INSTRUCTIONS TO FOLLOW: Include in the output exactly the lines from the opening of the data through the line containing "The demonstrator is", and nothing more.

--------

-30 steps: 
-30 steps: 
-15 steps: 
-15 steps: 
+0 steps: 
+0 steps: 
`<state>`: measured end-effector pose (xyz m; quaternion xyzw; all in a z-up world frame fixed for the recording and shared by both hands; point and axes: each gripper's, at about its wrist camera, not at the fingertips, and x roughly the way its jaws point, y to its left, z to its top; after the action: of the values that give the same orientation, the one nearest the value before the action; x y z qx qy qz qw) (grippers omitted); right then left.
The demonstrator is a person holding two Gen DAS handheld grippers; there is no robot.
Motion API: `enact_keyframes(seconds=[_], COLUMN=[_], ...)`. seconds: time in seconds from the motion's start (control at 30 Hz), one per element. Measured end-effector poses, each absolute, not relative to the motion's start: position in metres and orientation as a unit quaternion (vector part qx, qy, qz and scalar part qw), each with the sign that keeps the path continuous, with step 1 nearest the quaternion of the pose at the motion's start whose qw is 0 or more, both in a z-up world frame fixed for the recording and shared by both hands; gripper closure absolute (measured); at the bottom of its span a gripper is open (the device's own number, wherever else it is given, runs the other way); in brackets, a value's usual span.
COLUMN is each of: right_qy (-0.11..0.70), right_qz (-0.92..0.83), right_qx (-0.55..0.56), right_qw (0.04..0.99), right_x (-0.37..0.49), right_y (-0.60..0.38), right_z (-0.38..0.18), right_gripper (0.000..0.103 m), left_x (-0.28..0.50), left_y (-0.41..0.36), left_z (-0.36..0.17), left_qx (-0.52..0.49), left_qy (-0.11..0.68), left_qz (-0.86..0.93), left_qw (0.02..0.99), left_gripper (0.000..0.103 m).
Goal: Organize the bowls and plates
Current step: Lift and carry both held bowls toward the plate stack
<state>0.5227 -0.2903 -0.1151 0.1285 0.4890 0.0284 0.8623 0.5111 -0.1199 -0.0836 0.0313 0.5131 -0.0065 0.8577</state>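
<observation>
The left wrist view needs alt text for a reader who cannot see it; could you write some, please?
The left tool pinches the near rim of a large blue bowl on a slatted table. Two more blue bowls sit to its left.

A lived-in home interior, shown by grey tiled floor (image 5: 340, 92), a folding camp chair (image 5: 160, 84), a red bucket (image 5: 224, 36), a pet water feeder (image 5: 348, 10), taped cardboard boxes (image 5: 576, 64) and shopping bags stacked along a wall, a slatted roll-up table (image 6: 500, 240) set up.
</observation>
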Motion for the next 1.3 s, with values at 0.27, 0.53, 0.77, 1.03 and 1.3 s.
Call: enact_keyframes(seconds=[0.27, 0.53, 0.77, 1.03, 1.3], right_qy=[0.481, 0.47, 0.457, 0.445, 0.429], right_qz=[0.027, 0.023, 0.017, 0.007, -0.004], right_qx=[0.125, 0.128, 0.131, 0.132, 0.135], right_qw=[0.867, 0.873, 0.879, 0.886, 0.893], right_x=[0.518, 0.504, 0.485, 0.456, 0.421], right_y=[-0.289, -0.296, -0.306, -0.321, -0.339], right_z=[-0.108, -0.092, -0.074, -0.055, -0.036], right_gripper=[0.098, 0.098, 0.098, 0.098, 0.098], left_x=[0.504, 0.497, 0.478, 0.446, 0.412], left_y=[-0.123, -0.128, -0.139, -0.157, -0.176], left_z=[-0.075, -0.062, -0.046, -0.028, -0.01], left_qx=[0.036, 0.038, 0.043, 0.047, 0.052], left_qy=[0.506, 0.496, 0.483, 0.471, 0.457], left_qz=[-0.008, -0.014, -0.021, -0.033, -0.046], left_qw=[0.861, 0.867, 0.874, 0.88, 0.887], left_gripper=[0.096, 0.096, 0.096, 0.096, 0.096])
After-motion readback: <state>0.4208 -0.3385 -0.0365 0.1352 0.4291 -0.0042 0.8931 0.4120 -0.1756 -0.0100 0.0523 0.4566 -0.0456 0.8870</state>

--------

RESULT FOR THIS TASK:
-30 steps: 
-30 steps: 
-15 steps: 
-15 steps: 
+0 steps: 
+0 steps: 
`<state>`: measured end-effector pose (xyz m; quaternion xyzw; all in a z-up world frame fixed for the recording and shared by both hands; point and axes: each gripper's, at about its wrist camera, not at the fingertips, and x roughly the way its jaws point, y to its left, z to its top; after the action: of the values that give the same orientation, the one nearest the value before the action; x y z qx qy qz qw) (grippers omitted); right then left.
The demonstrator is a person holding two Gen DAS handheld grippers; there is no robot.

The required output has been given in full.